Aug 13

The Case for Giving Students Down Time

August 13th, 2018 by Austin Butler

Imagine you have an uninterrupted afternoon to do whatever you want.

What would you do?

Read a book. Garden. Catch up with friends. Take a nap.

Even just the prospect of planning an afternoon of freedom can make many of us feel at ease.

How often are children ever given the option to do whatever they want for a few hours?

Not often enough, according to a new book, The Case for the Self-Driven Child.

In their new book, authors William Stixrud and Ned Johnson highlight the fact that children today very seldom have any down time.

From longer school days, afternoons packed with homework and activities, and an increased amount of time spent in front of a screen, children are rarely left pursue their own imaginations.

And the results of these packed schedules are detrimental.

It may be time for teachers and parents to think about giving kids more control of their own schedules by increasing the amount of down time they have.

The Case for Down Time

Not sure how you could reasonably make a case to your school admin team about why students need more down time?

As it turns out, the benefits are numerous.

We often think of rest or idleness as laziness. Instead, though, rest is essential for learning.

Letting the mind wander activates neural circuits and promotes mental well-being.

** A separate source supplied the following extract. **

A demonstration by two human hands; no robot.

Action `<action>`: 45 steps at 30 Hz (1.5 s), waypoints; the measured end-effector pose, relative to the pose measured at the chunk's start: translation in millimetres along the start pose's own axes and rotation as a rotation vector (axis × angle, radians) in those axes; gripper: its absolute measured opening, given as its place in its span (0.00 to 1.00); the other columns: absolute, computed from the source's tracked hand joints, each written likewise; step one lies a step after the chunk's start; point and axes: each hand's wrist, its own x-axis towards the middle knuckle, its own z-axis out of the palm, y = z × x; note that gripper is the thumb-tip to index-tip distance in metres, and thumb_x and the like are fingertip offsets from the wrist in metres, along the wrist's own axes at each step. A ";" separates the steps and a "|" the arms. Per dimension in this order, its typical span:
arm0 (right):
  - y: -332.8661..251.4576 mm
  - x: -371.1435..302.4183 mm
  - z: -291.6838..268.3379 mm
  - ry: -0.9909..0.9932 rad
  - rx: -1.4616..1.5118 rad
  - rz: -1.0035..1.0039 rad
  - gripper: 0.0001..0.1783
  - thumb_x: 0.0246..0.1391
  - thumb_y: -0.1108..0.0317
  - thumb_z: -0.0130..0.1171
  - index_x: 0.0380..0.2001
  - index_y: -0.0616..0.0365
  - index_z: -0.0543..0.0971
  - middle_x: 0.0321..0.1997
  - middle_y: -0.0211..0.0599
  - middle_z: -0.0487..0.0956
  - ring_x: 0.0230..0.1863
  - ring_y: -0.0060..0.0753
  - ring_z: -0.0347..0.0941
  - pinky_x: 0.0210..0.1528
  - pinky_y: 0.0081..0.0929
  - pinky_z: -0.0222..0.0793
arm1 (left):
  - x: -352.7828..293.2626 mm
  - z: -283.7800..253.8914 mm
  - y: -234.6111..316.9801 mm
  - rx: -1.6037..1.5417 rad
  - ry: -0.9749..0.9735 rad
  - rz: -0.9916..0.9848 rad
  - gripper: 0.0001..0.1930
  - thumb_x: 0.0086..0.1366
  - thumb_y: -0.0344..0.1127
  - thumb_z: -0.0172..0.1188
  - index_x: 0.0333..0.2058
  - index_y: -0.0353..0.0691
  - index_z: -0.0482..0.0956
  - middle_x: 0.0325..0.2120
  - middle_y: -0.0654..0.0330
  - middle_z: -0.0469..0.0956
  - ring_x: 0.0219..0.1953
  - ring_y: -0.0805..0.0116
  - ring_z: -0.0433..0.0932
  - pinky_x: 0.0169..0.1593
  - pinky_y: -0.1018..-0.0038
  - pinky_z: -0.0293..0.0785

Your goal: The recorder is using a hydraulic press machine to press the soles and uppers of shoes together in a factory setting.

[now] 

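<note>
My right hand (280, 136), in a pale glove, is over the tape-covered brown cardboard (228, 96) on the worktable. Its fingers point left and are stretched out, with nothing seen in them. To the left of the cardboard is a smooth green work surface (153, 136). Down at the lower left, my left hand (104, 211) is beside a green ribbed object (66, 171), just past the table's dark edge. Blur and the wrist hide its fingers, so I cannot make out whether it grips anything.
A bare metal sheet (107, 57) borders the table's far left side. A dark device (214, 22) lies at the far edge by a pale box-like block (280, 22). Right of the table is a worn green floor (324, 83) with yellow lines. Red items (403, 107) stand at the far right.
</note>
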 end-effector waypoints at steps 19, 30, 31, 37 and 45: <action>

Stixrud and Johnson share countless reasons why over-scheduling students with work and activities can actually be detrimental.

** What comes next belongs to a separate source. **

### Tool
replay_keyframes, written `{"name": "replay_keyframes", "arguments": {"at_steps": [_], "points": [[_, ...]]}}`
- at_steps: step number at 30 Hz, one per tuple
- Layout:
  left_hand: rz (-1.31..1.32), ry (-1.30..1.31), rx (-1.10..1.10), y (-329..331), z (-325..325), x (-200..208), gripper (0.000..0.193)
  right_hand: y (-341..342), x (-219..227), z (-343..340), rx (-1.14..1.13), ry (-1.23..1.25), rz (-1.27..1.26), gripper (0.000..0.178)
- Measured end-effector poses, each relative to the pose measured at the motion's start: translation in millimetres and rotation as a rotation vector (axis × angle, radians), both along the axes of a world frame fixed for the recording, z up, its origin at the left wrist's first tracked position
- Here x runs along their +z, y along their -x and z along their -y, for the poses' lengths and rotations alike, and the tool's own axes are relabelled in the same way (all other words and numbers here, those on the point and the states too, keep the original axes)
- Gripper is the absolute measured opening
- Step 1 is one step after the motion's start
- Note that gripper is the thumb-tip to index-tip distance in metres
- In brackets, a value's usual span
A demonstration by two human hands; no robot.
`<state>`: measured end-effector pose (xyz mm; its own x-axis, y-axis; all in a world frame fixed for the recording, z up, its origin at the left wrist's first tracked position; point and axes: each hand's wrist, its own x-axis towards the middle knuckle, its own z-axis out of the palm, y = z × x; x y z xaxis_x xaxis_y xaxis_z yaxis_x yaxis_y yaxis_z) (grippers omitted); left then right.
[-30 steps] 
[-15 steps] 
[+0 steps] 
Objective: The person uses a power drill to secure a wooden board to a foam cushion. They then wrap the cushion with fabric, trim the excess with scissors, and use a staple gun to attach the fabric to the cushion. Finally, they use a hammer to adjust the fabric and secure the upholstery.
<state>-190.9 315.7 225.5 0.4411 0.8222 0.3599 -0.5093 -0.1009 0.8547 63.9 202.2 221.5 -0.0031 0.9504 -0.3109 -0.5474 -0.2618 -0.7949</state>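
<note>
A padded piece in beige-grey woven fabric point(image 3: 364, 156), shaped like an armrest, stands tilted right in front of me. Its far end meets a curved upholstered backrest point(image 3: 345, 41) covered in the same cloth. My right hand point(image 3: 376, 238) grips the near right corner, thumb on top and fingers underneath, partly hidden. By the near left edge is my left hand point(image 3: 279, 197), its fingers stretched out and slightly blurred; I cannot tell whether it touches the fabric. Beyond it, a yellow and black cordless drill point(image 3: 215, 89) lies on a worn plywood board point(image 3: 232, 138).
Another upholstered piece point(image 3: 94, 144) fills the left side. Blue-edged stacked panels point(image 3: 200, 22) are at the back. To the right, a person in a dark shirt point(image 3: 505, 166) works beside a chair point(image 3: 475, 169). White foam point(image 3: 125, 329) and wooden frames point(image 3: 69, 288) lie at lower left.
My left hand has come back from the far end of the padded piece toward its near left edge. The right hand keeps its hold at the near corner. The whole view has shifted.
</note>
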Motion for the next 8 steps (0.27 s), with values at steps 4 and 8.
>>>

According to the authors, kids today lack the notion that they have any control over their own lives or can participate in activities they’re passionate about.

Both at school and home, adults make decisions for children about what they do, what they read, what they eat, where they sit, etc.

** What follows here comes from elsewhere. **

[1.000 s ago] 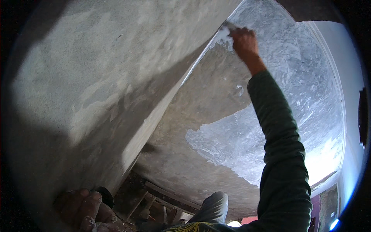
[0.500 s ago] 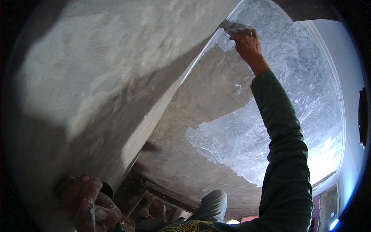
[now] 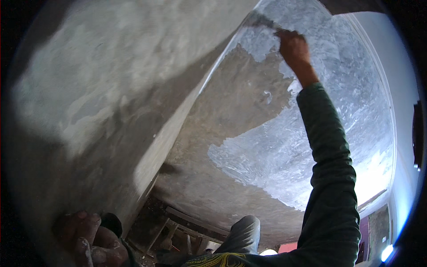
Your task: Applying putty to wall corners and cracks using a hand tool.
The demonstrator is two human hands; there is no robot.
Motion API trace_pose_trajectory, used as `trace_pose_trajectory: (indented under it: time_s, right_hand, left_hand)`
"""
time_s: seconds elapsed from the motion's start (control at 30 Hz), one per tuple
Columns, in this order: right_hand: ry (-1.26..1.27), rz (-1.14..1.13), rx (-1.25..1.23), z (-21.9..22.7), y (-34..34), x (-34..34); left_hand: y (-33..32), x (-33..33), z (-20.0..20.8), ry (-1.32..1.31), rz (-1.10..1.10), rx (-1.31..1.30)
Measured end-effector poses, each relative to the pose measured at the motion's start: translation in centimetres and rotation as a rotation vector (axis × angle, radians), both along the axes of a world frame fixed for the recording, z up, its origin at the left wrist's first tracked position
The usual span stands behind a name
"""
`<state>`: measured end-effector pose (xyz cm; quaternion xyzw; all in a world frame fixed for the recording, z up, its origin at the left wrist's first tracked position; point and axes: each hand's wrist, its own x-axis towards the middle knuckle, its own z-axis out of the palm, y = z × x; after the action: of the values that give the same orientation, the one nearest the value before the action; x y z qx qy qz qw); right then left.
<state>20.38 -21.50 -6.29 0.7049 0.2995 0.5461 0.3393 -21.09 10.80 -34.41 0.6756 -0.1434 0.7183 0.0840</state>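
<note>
High up near the corner where two walls meet, my right hand (image 3: 294, 46) is closed around a putty knife (image 3: 263, 20). Motion blurs its blade, which lies flat toward the corner edge. Around it the wall (image 3: 262, 151) carries wet whitish plaster (image 3: 267, 155), while a grey-brown bare patch (image 3: 240, 89) shows below and left of the hand. At the lower left my left hand (image 3: 91, 242), smeared with white, has its fingers curled close to the left-hand wall (image 3: 89, 84). A dark rounded shape (image 3: 111, 224) sits beside it; what the fingers hold is hidden.
Below, wooden pieces (image 3: 178, 231) and clutter lie in shadow at the wall's foot. My bent knee (image 3: 247, 231) shows at the bottom. A pale wall strip (image 3: 402, 89) with a dark object (image 3: 417, 133) runs along the right. A bright lamp (image 3: 387, 252) glows at the lower right.
My right hand has moved a little right and tilted, with the putty knife now blurred and angled up toward the corner. My left hand appears slightly lower and farther left as the view shifts.
</note>
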Motion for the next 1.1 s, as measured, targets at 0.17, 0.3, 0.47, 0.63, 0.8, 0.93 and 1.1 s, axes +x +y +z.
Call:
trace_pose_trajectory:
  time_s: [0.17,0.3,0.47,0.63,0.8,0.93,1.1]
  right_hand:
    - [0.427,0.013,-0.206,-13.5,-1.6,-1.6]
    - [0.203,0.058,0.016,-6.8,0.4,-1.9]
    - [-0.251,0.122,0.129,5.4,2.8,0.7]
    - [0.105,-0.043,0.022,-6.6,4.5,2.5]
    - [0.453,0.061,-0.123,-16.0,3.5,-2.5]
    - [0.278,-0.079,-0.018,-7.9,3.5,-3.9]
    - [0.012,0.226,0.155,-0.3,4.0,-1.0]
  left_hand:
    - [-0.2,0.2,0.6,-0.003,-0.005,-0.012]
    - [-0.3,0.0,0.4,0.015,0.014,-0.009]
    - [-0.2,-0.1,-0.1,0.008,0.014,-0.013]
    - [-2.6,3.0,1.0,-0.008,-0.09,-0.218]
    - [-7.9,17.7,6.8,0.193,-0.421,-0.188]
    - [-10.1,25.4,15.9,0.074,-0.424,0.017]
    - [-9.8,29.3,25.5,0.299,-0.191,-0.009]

The resulting sense of no control can lead to stress, anxiety, and depression.

While these findings are scary, to say the least, teachers are still responsible for making sure students learn, and this often requires a good degree of structure.

Creativity is essential in reaping the benefits of down time and students control while still doing your job.

Building Down Time Into The School Day

With countless standards to teach and skills to assess, how is it possibly feasible to allow students to have “down time”?

The key is giving students autonomy.

By letting students make choices about what they’re learning or how they’re demonstrating said learning for part a school day, you can help them build the skills needed to be self-directed.

Additionally, giving students more autonomy can work wonders for building intrinsic motivation.

There are dozens of subtle ways that you can inject more autonomy into your class day.

If you don’t already do so, include 15-20 minutes of independent reading in your schedule. During this time, students can read any book of their choice (yes, even comic books).

Or once you get to the practice part of a lesson, let students choose between working independently, with a partner, or in a small group.

Let students doodle during a lecture. You’ll be surprised how many of them really are listening.

Give students a choice of whether they want to write their essay on the computer, or by hand. If they want to complete their math project as a PPT or a physical poster.

When students finish an assignment early, let them choose what they want to work on. It’s useful to have a list of options available, but ultimately, leave it up to the student to decide.

And finally, think critically about the homework you are assigning. Oftentimes teachers feel the need to assign homework just for the sake of it.

Instead, think outside the box to provide students with home learning activities that will help them activate different parts of their brain while developing important soft skills.

And don’t forget to keep the amount of homework in check. Reinforcing learning at home is great, but it should never keep a student up late or prevent him or her from pursuing extracurricular interests.